TASK STATEMENT -
Which lines of the records below contain the word "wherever"? Show each one.

DATA RECORDS -
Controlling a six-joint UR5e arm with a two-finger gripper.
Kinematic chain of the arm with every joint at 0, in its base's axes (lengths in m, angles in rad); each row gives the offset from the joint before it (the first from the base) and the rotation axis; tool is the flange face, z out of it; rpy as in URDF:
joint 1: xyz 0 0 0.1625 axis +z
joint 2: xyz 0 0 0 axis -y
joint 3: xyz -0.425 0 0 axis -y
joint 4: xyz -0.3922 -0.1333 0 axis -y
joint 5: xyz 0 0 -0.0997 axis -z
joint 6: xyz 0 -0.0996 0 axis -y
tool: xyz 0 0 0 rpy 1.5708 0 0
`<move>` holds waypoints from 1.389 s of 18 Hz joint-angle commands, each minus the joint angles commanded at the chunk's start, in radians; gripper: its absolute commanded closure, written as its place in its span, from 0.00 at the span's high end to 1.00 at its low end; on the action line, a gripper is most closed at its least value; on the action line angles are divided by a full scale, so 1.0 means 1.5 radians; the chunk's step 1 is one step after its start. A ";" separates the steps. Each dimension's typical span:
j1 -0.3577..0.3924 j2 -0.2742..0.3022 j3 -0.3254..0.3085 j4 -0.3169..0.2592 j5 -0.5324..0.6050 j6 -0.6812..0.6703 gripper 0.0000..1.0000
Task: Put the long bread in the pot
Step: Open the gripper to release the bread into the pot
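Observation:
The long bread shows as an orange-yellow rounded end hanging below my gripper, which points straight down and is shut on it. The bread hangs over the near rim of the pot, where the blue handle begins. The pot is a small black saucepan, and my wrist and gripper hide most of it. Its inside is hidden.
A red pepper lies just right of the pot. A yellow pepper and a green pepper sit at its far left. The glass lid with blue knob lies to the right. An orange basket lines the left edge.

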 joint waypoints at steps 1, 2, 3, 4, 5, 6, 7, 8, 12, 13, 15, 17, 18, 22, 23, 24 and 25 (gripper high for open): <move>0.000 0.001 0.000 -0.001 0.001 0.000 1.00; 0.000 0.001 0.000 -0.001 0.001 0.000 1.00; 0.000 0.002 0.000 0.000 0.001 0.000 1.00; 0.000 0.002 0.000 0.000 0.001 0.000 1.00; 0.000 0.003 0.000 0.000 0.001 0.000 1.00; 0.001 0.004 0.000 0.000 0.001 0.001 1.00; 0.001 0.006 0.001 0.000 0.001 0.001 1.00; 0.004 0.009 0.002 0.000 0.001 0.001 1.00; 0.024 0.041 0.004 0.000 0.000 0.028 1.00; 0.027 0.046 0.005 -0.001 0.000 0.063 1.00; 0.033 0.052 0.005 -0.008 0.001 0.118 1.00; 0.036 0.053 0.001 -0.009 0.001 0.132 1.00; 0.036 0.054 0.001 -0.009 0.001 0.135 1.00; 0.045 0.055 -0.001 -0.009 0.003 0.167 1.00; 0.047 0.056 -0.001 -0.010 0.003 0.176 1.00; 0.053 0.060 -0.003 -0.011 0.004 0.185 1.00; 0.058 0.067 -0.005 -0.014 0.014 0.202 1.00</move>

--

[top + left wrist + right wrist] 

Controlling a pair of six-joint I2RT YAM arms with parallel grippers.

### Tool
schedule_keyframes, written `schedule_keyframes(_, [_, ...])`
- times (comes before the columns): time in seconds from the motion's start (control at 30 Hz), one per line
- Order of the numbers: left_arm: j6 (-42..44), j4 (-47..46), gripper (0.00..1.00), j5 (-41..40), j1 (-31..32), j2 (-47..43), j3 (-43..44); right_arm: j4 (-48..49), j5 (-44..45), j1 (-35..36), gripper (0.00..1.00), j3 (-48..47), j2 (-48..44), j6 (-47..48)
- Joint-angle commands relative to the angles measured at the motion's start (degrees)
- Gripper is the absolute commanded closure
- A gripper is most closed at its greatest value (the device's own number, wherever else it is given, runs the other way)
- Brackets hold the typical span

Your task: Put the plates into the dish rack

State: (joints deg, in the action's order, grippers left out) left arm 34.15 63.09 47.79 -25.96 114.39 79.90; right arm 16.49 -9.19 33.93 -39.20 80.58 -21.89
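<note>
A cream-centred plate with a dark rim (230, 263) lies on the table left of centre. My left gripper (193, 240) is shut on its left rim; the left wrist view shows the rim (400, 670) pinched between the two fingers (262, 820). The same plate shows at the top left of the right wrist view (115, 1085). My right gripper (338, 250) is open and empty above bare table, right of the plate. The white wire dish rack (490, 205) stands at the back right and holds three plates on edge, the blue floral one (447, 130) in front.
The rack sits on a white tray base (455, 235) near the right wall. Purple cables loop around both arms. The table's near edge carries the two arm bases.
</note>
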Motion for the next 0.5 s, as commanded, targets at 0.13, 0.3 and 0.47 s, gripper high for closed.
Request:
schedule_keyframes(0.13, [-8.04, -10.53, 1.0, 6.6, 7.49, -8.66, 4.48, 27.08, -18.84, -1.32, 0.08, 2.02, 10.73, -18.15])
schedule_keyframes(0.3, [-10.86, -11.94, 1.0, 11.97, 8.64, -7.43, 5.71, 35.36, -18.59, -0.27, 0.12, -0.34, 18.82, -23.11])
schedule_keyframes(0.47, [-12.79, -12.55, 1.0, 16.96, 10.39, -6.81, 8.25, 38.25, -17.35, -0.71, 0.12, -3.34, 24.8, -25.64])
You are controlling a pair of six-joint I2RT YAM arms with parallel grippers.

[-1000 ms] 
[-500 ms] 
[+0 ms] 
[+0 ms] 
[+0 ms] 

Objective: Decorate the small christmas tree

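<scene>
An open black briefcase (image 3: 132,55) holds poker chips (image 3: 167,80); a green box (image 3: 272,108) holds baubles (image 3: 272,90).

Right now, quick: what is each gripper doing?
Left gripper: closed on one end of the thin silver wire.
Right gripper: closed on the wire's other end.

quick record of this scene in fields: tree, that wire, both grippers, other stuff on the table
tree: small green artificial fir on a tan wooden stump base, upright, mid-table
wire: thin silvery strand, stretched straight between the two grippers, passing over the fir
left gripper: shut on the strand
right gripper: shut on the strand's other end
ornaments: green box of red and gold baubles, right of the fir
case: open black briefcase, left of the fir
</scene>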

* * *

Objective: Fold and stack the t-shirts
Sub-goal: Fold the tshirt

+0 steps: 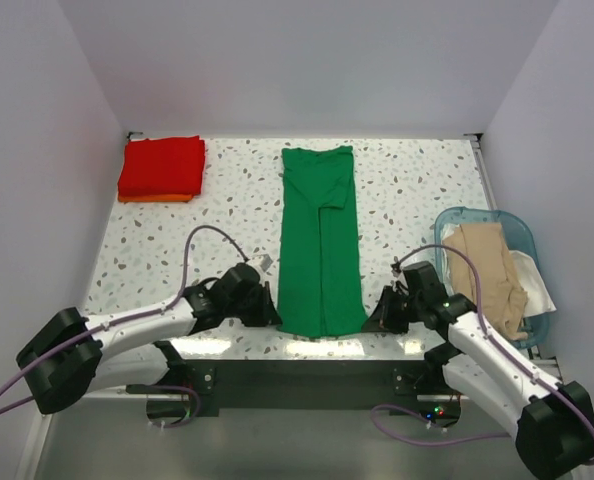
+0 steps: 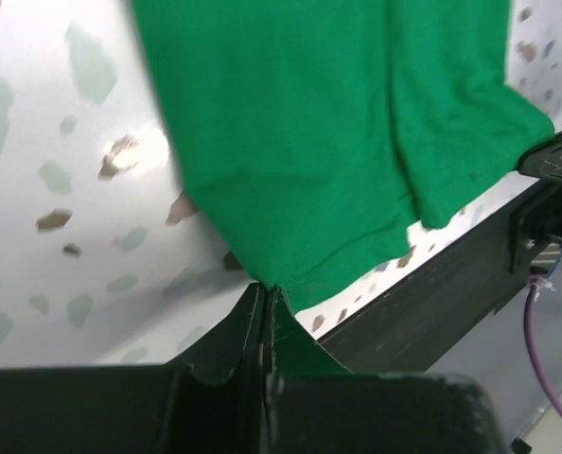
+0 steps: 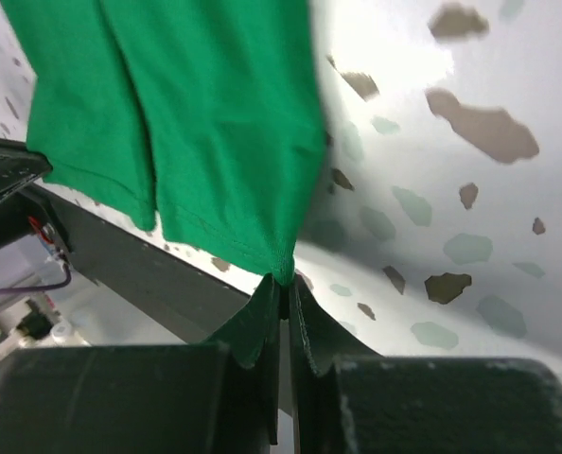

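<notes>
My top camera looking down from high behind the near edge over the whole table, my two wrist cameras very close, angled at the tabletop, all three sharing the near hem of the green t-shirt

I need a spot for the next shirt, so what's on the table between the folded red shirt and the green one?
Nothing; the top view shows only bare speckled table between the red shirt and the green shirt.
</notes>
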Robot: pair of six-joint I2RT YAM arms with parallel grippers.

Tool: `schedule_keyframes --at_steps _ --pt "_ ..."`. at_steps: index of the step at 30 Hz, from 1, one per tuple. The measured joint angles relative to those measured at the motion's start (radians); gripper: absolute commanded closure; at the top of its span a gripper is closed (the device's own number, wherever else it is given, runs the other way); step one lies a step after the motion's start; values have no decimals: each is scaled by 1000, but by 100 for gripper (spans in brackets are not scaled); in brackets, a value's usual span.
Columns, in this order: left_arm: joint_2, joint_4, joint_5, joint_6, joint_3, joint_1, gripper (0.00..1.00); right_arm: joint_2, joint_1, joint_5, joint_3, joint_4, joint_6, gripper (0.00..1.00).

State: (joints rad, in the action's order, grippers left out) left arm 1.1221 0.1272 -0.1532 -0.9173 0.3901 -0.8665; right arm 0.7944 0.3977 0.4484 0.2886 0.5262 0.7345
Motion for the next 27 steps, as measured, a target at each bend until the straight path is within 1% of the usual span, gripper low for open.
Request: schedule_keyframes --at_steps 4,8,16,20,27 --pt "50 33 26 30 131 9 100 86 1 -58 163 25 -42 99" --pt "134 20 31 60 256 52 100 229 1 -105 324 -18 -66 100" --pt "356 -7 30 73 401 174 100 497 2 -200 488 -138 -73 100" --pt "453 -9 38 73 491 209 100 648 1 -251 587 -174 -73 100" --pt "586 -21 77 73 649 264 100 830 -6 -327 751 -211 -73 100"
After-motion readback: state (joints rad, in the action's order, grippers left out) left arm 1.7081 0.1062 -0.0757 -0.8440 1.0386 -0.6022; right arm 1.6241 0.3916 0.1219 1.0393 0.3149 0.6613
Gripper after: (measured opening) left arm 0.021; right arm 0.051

RESPONSE TO THE EXERCISE -
- A gripper is most closed at its greatest value (the device's own number, wherever else it is given, runs the other way)
Tool: `schedule_keyframes --at_steps _ --pt "_ ..."`. at_steps: index of the step at 30 Hz, from 1, one per tuple. The measured joint angles relative to those measured at the motion's start (radians); gripper: absolute commanded closure; at the top of its span a gripper is closed (the device's own number, wherever else it is given, runs the other way); step one lies a step after the motion's start; values have no decimals: each is scaled by 1000, but by 100 for gripper (spans in brackets are not scaled); in brackets, a value's usual span.

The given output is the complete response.